Why do a pair of variables with no significant correlation and no significant regression intercept and slope, have a highly significant regression with high adjusted $R^2$ when the regression is forced to pass through the origin?
-
1Possible duplicate of [What are the uses and pitfalls of regression through the origin?](http://stats.stackexchange.com/questions/13747/what-are-the-uses-and-pitfalls-of-regression-through-the-origin) – kjetil b halvorsen Dec 08 '16 at 12:35
-
This doesn't quite seem like a duplicate to me. – gung - Reinstate Monica Dec 08 '16 at 13:22
-
@gung, is it customary to bump ancient threads with minor edits like the few you did recently?
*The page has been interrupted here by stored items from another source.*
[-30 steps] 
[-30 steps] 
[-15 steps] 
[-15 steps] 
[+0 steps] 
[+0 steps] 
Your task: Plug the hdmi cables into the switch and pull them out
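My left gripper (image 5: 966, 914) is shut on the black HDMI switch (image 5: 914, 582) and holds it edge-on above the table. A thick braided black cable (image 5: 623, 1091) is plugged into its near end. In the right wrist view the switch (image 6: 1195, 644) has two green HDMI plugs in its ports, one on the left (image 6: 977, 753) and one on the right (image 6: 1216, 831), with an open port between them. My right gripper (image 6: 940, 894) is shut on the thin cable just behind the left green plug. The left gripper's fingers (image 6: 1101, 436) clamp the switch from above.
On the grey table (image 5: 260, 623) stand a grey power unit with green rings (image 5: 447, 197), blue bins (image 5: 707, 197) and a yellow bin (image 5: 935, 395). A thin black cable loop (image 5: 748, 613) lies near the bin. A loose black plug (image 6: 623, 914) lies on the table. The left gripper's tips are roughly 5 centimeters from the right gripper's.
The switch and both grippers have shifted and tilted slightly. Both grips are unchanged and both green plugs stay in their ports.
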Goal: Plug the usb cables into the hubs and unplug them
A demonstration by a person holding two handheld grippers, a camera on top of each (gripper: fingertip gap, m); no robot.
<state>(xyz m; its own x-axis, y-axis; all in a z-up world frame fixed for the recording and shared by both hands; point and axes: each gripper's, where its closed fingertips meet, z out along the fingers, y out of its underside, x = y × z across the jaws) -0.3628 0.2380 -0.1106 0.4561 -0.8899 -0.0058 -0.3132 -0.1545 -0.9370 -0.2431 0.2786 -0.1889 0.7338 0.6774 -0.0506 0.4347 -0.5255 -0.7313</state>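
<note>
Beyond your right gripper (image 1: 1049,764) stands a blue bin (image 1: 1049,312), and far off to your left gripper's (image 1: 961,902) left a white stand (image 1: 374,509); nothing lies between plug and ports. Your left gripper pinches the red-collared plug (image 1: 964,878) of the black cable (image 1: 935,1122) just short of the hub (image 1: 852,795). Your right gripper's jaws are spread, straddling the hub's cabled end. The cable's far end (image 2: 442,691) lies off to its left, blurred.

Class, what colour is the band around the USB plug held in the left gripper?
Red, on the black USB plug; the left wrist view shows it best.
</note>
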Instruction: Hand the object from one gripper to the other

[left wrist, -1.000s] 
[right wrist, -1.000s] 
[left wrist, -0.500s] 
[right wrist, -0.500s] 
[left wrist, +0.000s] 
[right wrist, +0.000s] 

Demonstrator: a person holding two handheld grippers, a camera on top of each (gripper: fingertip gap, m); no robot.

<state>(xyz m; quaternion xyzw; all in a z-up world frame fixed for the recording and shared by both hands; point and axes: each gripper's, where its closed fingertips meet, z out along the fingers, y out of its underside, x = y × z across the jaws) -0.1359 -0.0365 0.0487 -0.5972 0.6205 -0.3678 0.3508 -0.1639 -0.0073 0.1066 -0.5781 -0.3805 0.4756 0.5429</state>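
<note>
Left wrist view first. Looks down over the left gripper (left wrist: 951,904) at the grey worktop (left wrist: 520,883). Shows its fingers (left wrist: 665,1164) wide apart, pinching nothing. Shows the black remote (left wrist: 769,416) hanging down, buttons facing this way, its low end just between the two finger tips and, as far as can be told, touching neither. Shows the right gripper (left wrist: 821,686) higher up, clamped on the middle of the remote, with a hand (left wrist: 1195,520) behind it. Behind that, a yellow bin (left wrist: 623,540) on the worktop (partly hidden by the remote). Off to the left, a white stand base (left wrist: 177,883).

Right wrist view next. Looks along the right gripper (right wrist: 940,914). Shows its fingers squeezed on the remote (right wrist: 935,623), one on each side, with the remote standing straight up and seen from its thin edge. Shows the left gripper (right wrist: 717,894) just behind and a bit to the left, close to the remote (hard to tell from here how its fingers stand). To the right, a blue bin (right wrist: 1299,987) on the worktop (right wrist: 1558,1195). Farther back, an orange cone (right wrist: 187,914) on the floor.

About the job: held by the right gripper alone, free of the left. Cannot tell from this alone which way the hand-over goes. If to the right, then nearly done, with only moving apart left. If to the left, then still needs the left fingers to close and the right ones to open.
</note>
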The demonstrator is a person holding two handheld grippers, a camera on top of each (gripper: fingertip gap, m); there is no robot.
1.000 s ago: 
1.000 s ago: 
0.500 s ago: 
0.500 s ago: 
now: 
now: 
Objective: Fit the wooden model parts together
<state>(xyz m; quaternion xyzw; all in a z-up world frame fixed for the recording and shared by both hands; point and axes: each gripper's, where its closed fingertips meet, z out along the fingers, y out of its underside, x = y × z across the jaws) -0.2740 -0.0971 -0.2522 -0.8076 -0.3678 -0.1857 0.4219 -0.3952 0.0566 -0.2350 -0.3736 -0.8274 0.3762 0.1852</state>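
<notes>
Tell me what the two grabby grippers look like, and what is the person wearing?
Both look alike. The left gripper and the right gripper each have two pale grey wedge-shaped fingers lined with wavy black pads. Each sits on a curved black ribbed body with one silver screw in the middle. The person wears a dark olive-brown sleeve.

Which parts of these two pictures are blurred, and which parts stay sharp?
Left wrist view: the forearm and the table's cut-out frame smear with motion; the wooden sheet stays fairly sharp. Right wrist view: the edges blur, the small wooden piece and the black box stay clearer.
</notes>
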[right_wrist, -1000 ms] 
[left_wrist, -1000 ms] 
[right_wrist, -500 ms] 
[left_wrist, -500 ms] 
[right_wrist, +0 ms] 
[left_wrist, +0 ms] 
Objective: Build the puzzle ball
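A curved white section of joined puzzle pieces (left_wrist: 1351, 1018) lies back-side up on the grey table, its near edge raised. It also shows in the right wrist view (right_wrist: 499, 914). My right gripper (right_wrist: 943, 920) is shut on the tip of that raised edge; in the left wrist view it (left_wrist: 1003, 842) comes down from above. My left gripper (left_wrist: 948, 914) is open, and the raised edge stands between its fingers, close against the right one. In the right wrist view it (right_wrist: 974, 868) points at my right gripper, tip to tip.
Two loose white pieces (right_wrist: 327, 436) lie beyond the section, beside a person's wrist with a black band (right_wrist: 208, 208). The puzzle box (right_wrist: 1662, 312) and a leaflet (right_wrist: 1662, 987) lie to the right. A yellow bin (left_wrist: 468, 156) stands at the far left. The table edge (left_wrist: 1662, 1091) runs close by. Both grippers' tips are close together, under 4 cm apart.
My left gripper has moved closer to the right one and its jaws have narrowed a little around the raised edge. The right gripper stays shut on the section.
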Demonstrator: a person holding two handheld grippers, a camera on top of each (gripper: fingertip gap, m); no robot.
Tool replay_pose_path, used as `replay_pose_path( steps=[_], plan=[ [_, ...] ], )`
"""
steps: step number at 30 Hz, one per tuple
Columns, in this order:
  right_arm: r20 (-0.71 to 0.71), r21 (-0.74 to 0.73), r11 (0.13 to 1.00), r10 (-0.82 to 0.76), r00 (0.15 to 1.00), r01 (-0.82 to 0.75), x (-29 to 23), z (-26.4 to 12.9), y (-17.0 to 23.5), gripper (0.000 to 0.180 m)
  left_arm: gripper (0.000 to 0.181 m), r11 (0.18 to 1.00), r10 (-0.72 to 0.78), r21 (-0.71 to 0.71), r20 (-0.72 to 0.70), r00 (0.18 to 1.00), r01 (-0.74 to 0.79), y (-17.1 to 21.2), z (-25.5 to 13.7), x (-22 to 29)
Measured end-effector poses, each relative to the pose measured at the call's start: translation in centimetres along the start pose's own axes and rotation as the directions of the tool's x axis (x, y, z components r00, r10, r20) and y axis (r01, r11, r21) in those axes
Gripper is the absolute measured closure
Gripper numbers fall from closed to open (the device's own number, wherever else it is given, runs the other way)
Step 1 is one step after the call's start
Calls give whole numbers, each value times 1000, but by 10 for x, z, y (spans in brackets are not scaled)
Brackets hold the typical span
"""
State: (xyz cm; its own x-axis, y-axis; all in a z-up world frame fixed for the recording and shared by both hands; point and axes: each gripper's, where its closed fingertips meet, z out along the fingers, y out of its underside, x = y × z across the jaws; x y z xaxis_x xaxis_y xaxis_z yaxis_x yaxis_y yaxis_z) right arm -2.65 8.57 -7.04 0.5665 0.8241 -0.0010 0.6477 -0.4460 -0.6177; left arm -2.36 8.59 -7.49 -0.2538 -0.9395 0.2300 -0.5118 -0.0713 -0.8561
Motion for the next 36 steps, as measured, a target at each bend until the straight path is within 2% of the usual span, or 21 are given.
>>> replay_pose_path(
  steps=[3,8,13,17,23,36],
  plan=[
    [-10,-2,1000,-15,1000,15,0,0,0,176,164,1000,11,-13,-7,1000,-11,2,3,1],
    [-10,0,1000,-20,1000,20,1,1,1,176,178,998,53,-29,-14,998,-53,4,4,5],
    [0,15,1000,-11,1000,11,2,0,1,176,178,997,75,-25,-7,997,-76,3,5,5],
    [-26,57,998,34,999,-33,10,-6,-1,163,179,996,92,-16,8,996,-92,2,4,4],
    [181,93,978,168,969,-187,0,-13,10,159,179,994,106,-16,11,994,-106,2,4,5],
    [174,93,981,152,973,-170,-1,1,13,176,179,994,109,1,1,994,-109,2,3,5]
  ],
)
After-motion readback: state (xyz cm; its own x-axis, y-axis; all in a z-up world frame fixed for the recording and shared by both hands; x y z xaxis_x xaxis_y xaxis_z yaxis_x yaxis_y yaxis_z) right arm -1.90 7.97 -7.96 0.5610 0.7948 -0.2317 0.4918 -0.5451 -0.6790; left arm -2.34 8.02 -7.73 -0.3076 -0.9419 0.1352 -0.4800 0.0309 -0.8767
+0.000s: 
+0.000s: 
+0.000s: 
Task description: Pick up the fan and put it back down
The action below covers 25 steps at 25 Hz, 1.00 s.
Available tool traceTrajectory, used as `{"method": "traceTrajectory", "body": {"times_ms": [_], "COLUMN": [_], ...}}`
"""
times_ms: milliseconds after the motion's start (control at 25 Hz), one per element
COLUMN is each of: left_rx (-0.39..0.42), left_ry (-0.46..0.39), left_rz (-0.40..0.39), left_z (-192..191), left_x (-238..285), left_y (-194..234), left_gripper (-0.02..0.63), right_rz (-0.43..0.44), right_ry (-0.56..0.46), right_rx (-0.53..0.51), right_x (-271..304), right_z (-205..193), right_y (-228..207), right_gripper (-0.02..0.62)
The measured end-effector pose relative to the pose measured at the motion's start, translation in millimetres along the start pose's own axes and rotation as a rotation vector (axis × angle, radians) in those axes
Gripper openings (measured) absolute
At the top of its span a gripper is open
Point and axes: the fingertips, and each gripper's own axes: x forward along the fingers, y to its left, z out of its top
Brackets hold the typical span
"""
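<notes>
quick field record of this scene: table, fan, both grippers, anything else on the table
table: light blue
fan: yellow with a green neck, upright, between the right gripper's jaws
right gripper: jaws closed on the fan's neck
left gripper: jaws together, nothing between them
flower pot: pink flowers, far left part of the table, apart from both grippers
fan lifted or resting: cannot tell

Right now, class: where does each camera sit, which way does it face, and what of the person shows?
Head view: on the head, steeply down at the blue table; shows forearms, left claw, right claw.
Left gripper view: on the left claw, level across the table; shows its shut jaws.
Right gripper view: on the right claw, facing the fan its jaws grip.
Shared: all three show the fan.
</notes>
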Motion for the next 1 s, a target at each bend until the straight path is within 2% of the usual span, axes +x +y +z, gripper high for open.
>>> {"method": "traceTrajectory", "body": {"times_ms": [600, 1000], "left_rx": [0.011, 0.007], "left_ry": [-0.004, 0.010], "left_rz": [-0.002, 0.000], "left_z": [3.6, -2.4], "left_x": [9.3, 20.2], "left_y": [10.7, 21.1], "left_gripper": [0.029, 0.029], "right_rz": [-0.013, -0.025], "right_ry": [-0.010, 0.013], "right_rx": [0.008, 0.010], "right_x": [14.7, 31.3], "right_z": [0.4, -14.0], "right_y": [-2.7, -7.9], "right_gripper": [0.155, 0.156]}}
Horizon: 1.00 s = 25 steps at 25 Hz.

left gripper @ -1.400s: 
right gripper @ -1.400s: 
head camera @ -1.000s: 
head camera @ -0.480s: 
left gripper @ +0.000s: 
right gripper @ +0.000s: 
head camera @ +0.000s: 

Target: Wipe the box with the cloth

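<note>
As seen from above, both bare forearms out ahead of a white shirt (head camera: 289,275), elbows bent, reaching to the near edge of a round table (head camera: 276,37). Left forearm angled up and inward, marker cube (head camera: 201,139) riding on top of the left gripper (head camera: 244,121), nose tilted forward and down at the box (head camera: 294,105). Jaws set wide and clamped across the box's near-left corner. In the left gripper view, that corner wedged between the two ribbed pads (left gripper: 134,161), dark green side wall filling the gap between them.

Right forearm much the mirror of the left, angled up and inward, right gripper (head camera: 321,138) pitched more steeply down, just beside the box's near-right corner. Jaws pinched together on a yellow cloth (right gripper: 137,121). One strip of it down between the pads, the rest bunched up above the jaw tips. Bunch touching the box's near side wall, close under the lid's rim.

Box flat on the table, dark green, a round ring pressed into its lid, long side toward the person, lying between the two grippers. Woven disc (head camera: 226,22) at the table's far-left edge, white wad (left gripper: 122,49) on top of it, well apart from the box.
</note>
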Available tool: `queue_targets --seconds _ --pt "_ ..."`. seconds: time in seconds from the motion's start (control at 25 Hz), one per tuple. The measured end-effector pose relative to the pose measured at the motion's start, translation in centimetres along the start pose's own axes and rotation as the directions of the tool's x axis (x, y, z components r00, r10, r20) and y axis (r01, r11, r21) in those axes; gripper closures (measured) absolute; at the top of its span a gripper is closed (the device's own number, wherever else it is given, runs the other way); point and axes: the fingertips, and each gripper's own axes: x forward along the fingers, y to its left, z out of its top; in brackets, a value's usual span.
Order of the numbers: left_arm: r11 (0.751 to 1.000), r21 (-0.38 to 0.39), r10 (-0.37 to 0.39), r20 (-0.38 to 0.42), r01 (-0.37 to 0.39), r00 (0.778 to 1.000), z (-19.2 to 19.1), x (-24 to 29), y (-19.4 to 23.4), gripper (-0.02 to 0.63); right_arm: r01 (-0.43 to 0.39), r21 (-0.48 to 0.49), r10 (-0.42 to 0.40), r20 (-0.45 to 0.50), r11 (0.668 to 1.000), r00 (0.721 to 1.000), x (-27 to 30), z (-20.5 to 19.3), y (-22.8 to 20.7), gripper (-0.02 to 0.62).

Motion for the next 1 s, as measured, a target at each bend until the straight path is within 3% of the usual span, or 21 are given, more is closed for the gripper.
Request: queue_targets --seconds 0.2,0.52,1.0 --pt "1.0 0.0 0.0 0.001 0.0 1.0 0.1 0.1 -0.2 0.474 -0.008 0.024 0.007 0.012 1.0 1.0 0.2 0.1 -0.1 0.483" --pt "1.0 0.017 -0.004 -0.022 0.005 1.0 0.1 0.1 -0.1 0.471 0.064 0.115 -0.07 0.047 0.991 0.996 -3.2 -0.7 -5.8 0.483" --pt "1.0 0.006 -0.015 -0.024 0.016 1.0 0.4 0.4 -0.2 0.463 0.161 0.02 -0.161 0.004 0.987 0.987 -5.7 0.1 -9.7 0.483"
I noticed kjetil b halvorsen doing the same thing. I'm asking sincerely and not trying to be rude. – gammer Feb 02 '17 at 03:26
-
@gammer, I don't know how to evaluate if it's "customary". We do occasionally edit / bump old threads--there isn't a rule against it. I believe that having threads appropriately tagged is very important to the organization of the material on the site. But when I do that, I only do a max of 5-6 at a time, & generally when traffic is slow. – gung - Reinstate Monica Feb 02 '17 at 03:37
-
@gung, ok. just curious. Seemed a little strange. I think kjetil did like 10 in a row but only a few of them were very old...And it was mostly deleting the word "thanks" from a 1+ year old posts. – gammer Feb 02 '17 at 03:38
-
1I wouldn't bump an old thread just to remove "thanks", @gammer. But if I do edit a thread, I try to get all that stuff at the same time. – gung - Reinstate Monica Feb 02 '17 at 03:46
2 Answers
Here is an illustration that simulates $y$ and $x$ independently of each other so that the true slope is zero. The mean of $y$ is nonzero, such that the true intercept is also nonzero.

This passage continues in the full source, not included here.